From equation (1) and (2), we get.

Subtract both the equation, we get.

⇒ a + 7d = 4. - - - - - (1).

⇒ a + 15d = - 20. - - - - - (2).

⇒ -   -          +

We get,

⇒ - 8d = 24.

⇒ d = - 3.

Put the value of d = - 3 in the equation (1), we get.

⇒ a + 7d = 4.

⇒ a + 7(-3) = 4.

⇒ a - 21 = 4.

⇒ a = 4 + 21.

⇒ a = 25.

⇒ First term = a = 25.

⇒ Common difference = d = - 3.

Series = a, a + d, a + 2d, a + 3d, + . . . . .
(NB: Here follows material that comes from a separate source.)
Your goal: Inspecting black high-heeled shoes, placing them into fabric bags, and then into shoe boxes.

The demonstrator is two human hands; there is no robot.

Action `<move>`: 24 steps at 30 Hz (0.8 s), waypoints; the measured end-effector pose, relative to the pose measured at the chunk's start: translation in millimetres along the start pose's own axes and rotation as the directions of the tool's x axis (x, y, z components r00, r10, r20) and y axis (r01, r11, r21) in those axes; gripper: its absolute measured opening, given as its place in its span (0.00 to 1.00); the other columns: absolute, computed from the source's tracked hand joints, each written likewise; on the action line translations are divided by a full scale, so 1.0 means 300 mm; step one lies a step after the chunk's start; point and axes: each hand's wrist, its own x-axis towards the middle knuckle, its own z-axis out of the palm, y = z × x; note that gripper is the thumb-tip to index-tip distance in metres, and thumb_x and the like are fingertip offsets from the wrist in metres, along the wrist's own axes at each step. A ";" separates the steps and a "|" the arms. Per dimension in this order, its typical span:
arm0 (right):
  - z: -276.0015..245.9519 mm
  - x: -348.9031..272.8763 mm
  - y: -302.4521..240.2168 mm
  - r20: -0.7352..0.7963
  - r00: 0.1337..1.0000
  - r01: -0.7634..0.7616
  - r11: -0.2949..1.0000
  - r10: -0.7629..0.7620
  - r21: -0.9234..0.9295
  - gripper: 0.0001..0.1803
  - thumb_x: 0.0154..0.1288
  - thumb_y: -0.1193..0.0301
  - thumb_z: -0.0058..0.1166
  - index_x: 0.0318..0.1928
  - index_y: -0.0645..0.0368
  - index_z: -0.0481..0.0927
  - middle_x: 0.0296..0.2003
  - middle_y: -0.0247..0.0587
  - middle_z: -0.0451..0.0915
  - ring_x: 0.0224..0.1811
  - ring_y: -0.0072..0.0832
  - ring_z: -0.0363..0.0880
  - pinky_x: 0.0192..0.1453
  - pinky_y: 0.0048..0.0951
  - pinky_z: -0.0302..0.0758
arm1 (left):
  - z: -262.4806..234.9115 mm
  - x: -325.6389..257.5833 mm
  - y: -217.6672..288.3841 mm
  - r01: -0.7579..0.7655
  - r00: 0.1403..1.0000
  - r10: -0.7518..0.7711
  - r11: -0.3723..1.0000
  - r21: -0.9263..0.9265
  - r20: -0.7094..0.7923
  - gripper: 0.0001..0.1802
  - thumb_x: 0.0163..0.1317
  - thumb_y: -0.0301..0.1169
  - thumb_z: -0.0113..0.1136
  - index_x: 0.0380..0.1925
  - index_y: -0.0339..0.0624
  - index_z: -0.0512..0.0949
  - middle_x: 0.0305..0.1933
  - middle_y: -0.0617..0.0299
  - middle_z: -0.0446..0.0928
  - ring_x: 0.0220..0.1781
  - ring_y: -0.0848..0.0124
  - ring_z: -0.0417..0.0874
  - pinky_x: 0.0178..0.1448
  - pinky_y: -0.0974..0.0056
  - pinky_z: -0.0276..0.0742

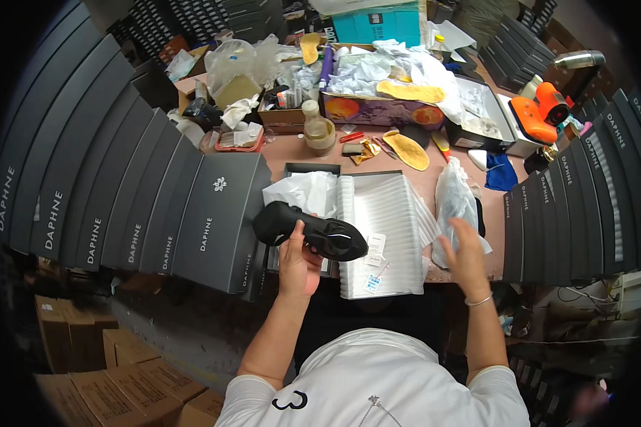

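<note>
Fingers of left hand (pixel 299 265) clamped round black shoe (pixel 310 230), held over open shoe box (pixel 377 235); right hand (pixel 466 256) spread, empty, beside clear plastic bag (pixel 454 203); best keep shoe level, grip mid-sole, bring bag mouth close.

The black shoe (pixel 311 231) looks smooth and a bit shiny, like soft leather. The open box (pixel 381 235) holds thin white paper (pixel 303 191) that is crinkly, and the bag (pixel 454 206) next to it is clear, shiny plastic. The dark boxes (pixel 121 192) look like flat, matt cardboard, and the tabletop (pixel 292 149) is smooth and dull.
</note>
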 end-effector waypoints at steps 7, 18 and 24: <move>0.244 -0.132 0.349 0.396 0.822 -0.295 0.901 0.409 -0.319 0.25 0.54 0.64 0.63 0.49 0.66 0.74 0.36 0.56 0.81 0.36 0.55 0.80 0.40 0.50 0.76 | 0.023 0.047 -0.010 -0.041 0.992 -0.015 0.894 0.445 0.123 0.21 0.71 0.42 0.51 0.46 0.32 0.77 0.36 0.62 0.80 0.32 0.81 0.78 0.37 0.73 0.74; -0.011 -0.083 0.127 0.249 0.899 -0.418 0.533 0.361 0.736 0.17 0.65 0.78 0.51 0.54 0.69 0.73 0.44 0.39 0.79 0.43 0.21 0.76 0.48 0.24 0.74 | -0.035 0.089 0.084 -0.047 0.965 -0.126 0.781 0.622 0.231 0.34 0.72 0.56 0.34 0.49 0.33 0.73 0.35 0.57 0.81 0.28 0.78 0.79 0.34 0.71 0.77; 0.028 -0.064 -0.081 0.405 0.862 -0.450 0.094 0.304 0.888 0.21 0.66 0.79 0.50 0.59 0.68 0.69 0.50 0.38 0.77 0.49 0.21 0.75 0.53 0.23 0.72 | -0.134 0.214 0.177 -0.074 0.997 -0.011 0.022 0.997 0.074 0.37 0.72 0.56 0.35 0.30 0.31 0.80 0.24 0.54 0.80 0.27 0.59 0.81 0.39 0.56 0.75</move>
25, (25 + (-3)), (25 + 2(-3)), (25 + 3(-3)), + . . . . .

⇒ Series = 25, 22, 19, 16, . . . . .

                                                                                                                       

MORE INFORMATION.

Supposition of terms in an A.P.

(1) = Three terms as : a - d, a, a + d.

(2) = Four terms as : a - 3d, a - d, a + d, a + 3d.

(3) = Five terms as : a - 2d, a - d, a, a + d, a + 2d.